As the COP 25 conference opens in Madrid, greenhouse gas emissions are still rising (+2.0% pa in2018) despite 1500 climate change laws enacted all over the world. Efforts need to be stepped up by a factor of five according to the United Nations Environment Programme (UNEP). We hence expect climate change regulation to tighten and intensify in number and reach around the world.
“To quantify the impact, we grouped the most important measures into four categories: carbon pricing; energy mix and efficiency; mobility regulations; industry specific taxes, fines and levies. We find that the negative impact on global industry will be nearly USD 2.5tn over the next ten years.”, said Catharina Hillenbrand, Sector Advisor for Energy, Metals, and Machinery and Equipment at Euler Hermes.
Which sectors are the most exposed?
We believe that almost all of the global economy will be impacted and hence calculated the impact per sector (see the full list here), but some of them will obviously be hit the hardest:
Climate-related regulation has already cost the energy sector USD 1.4tn over the past ten years, and we expect a further USD 900bn in the next decade.
As an energy-intensive sector, steel will be the second most impacted industry: USD 300bn over the next 10 years.
Air and marine transport come third (USD55bn) because of the combination of carbon offsetting schemes (USD16 to 42bn), increased taxation and/or CO2 levies, as well as global incentives for a rail switch. Both of these segments will also be hit by new fuel sulphur content regulations.

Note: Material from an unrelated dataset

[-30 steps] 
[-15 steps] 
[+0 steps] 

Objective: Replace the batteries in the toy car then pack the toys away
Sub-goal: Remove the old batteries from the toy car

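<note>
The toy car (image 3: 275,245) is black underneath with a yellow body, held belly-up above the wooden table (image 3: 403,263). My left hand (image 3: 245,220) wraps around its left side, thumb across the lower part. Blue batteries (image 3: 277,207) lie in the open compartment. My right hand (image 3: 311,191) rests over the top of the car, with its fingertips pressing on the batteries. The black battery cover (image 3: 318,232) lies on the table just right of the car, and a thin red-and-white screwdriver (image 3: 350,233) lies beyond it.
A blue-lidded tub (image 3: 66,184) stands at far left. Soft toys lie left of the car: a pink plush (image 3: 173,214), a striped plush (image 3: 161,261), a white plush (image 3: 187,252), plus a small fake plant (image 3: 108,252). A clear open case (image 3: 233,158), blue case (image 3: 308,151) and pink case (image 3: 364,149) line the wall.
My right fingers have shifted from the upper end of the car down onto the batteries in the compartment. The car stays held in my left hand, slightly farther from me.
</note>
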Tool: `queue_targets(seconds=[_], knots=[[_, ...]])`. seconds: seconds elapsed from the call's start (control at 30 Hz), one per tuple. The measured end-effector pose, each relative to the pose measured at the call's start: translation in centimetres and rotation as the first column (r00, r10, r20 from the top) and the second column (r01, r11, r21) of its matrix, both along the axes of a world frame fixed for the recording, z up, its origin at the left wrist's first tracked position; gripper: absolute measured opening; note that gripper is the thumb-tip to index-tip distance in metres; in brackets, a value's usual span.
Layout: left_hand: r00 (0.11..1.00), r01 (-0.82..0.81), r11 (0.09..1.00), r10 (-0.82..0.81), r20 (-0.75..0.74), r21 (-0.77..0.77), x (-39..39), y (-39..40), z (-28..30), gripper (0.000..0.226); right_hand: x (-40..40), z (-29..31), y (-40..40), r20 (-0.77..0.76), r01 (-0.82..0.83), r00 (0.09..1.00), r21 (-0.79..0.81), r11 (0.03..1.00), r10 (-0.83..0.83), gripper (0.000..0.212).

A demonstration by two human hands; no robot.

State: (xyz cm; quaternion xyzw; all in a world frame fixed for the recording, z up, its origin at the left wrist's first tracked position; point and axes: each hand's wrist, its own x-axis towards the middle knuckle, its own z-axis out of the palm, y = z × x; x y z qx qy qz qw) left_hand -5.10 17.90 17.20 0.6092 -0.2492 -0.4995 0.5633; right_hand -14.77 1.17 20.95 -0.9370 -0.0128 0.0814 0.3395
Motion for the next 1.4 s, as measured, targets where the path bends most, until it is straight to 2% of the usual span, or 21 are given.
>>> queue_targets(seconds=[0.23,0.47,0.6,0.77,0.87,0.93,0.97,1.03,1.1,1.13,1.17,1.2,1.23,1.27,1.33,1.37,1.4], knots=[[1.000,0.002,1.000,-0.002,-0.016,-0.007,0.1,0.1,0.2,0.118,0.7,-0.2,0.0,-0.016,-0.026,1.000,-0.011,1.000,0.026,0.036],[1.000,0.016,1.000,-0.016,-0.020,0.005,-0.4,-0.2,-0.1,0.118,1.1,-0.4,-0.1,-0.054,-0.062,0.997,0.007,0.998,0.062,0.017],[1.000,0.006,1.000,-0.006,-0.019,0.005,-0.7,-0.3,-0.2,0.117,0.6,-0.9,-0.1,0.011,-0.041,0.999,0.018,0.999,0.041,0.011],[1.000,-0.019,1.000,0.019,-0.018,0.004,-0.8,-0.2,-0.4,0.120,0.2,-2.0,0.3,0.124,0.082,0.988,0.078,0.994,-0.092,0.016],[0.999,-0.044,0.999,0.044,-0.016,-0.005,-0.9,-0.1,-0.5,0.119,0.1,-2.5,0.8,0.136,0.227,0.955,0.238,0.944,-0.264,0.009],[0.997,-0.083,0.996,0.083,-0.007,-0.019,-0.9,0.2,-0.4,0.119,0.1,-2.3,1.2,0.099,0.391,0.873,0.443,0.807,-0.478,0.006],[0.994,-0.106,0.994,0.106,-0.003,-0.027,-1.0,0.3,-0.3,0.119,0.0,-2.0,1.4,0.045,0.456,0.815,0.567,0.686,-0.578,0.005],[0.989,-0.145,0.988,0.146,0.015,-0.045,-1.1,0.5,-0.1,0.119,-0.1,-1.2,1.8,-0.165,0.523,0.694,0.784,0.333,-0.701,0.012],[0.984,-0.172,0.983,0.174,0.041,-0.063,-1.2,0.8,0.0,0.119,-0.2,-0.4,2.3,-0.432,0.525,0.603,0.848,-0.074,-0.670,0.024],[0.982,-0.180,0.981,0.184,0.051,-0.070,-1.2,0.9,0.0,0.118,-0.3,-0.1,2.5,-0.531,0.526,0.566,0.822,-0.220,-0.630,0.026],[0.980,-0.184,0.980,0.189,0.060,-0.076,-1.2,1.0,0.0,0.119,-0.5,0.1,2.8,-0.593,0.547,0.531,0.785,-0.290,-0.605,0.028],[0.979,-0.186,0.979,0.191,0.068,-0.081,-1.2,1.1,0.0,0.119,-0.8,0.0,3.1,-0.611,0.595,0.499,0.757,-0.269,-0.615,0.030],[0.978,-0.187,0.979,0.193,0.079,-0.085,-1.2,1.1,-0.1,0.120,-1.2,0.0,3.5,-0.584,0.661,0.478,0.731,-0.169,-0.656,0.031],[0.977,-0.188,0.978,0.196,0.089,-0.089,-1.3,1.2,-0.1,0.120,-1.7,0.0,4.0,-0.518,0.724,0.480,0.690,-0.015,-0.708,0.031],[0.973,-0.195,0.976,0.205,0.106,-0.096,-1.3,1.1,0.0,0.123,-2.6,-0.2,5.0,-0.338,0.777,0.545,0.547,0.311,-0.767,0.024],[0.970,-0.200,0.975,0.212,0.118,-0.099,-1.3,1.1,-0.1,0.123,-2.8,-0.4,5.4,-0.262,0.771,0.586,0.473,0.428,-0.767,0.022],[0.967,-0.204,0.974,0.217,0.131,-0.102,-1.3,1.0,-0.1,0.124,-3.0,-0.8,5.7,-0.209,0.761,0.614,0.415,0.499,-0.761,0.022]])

How should businesses prepare for this regulatory wave?
In order to prepare, businesses need to consider direct and second round effects:
The direct impact will be a reduction in gross margins as a result of rising cost of emissions. This can maybe be transposed onto other costs, i.e. opex or capex, for example. But it can also translate into reduction of operating profitability as it may have been achieved through raising other costs, for embarking onto higher cost processes or greater R&D expenditure.
Indirect risks should also be addressed, from supply chain transmission and multiplication of risk to the exposure of end customers. Moreover, any of these issues may bear a visible impact on companies’ balance sheets and solvability.
Depending on speed of adaption, which is today insufficient, the ultimate risk is complete loss of value of certain assets or entire businesses. The coal sector is a first example of a stranded industry but many other sectors will be affected across the economy.